Whole Foods has released its most sought-after product to date: a tote bag. The canvas Anya Hinmarch–designed bag had New Yorkers waiting for hours in lines that stretched around city blocks. The main draw of this tote––the most basic of bags, two straps and a bucket of material––is the stitched “I’m not a Plastic Bag” message across the side. Meant to raise awareness concerning the dangers and environmental pitfalls of the plastic grocery sack, this tote and its bubbly, sewn letters has become the summer statement of underarm fashion. The appeal comes from the pitch-perfect mixture of ironic missive and eco-awareness, and, of course, the honesty of the text. It indeed is not a plastic bag. But why stop there? Why not come clean about yourself and motives? For the next round of totes, I have some suggestions for Whole Foods:
1. I’m a Basic Marketing Strategy – It doesn’t get more candid then this on a tote. This acknowledges that people are walking billboards, so read the slogans. Next thing you know, you’re in Whole Foods convinced you need soy bubble bath solution.
2. I was Purchased on Ebay for $200 – Yes, these bags are online and, yes, they sell for preposterous amounts of money. With this, you’re not so much into Whole Foods or getting rid of plastic bags; you’re more into putting out the perception that you’re into Whole Foods and getting rid of plastic bags. Public assumption is not cheap.
3. I Carry Groceries More Expensive than Your Rent – Not everyone can afford the top-of-the-line organic fish, spinach or wheat grass. We may all want it, but a head of lettuce at C-Town is $1.28 while the new Whole Foods on Houston Street boasts a smorgasbord of leafy greens that cost more then the two-train trip to get there.
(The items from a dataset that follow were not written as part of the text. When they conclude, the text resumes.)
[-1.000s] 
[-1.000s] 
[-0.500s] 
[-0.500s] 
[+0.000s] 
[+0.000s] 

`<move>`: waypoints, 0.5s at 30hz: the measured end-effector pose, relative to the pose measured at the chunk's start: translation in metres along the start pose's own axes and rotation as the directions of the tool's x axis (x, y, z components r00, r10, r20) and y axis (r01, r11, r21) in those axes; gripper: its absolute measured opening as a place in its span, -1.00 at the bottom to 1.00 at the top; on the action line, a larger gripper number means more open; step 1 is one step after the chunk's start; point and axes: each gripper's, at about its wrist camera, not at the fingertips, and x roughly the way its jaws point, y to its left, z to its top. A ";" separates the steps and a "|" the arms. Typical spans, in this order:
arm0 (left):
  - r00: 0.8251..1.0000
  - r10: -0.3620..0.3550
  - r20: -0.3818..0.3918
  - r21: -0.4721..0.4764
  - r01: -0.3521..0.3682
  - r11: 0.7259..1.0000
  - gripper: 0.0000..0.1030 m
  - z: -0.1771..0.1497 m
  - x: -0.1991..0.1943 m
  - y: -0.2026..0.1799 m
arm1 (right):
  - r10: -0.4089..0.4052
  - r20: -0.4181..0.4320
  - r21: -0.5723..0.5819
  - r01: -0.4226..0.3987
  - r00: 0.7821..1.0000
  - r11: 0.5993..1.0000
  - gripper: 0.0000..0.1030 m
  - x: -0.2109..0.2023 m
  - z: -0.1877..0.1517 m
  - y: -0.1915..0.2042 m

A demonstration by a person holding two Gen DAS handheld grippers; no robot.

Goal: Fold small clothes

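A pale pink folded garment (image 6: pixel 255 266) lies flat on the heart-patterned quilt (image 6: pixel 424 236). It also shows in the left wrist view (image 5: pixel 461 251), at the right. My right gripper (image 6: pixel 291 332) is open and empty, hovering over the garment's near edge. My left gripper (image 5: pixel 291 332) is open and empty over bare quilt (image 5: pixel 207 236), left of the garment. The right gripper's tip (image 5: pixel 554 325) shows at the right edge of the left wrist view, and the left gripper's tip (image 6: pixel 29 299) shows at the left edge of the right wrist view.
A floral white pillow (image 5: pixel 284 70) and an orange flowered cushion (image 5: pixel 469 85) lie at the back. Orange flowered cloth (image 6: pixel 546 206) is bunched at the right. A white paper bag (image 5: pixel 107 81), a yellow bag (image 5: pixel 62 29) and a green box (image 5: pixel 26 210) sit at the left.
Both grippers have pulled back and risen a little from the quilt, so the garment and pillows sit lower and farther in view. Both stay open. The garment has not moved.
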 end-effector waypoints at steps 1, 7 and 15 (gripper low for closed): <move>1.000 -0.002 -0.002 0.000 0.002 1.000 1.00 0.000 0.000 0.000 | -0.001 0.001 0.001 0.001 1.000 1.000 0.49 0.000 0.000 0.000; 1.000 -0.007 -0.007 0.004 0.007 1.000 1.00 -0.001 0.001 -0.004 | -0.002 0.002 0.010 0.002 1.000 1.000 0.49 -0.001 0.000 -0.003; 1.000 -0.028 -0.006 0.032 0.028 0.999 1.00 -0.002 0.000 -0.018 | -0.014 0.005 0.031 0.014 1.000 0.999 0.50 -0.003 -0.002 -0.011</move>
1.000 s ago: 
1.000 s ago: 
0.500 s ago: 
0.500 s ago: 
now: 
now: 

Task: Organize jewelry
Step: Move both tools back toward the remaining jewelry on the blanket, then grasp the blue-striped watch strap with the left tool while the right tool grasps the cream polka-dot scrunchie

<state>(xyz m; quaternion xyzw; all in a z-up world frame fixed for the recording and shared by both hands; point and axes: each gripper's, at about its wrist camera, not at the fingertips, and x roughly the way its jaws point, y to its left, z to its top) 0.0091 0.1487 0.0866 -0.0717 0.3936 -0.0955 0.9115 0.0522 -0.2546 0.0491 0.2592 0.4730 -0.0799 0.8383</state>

4. I’m Going to Make the Environment Trendy – As much as environmental conservancy turned fashionable might cause some to cringe, it’s probably the first realistic step toward change. Next, look for totes emblazoned with “Oil is for Losers” and “Al Gore is Handsome” dangling off the shoulders of Bono and Sting.
5. I Came Here to Find a Date but Ended Up with This Bag – Recently Whole Foods was revealed to be where the New York single and lonely gravitate. It makes sense; finding a boy- or girlfriend can be just as challenging as trying to find white bread made without bleached flour. Whole Foods has both, sometimes in the same isle.
6. I’ll be Left At a Friend’s House in Three Days – How many totes really go the distance and stick around for years? Not many. So choose wisely when traveling with said tote, you might accidentally bestow a fashion gem to a friend when you rush out to catch the train.
7. I'm a Goodie Bag from the Wild Oats Buy-Out Party - What does a company do when it purchases its only real competitor, like Whole Foods did last month? It throws a party. This bag came complete with actual crushed wild oats and various Monopoly game pieces.
8. I’m Saving the World Better Than You – Have the tote be the ultimate in school-yard bravado. Be sure that everyone who reads this is aware that you wearing the tote in public dwarfs anything they might ever conceive of in terms of world salvation.
9. I ♥ Tote Readers – If you use a tote with writing on it, you mean for people to read it. Why not show some compassion for those of us who take the four seconds of our lives to interpret your patterned shoulder bag? Honestly, we’re usually disappointed so a little empathy would go a long way.
10. I’m That Somewhat-Annoying College Student Whose Sense of Humor Revolves Solely Around Pointing Out the Obvious in Bag Form – Pretty self-explanatory.